Work instruction => Repeat the lines below exactly as written, please, from the line with "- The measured" to the line with "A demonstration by", both lines included, and no others.

+ + + + +

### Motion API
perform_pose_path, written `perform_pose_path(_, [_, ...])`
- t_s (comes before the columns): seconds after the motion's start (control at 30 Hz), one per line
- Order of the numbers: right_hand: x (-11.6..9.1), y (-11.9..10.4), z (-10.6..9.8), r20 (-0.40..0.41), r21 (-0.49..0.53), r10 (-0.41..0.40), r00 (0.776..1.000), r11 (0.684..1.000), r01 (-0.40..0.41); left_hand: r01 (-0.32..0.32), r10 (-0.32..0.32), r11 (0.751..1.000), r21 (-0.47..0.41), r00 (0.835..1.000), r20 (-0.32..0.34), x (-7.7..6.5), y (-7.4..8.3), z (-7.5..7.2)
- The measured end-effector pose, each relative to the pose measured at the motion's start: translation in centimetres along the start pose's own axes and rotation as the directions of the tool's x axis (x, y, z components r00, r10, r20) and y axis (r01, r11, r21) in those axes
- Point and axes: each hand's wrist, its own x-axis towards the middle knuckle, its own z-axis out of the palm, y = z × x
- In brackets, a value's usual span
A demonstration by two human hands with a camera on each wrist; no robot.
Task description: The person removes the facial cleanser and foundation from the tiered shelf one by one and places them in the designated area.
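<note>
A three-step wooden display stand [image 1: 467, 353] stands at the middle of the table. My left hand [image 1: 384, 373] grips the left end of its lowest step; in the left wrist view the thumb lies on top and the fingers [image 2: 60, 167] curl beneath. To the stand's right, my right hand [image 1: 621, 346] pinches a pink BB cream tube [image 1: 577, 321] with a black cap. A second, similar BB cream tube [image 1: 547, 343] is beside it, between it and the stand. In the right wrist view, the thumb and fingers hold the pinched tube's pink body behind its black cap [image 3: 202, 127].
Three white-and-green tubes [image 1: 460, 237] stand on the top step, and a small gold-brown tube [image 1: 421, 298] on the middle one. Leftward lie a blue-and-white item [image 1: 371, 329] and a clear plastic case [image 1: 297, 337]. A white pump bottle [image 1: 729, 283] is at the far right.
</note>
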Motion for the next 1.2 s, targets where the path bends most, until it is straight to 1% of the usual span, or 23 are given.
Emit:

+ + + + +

Result for this exercise =>
- The measured end-effector pose, each relative to the pose measured at the motion's start: translation in centimetres along the start pose's own axes and rotation as the directions of the tool's x axis (x, y, z components r00, r10, r20) and y axis (r01, r11, r21) in those axes
- Point and axes: each hand's wrist, its own x-axis towards the middle knuckle, its own z-axis out of the palm, y = z × x
- In brackets, a value's usual span
A demonstration by two human hands with a camera on each wrist; no robot.

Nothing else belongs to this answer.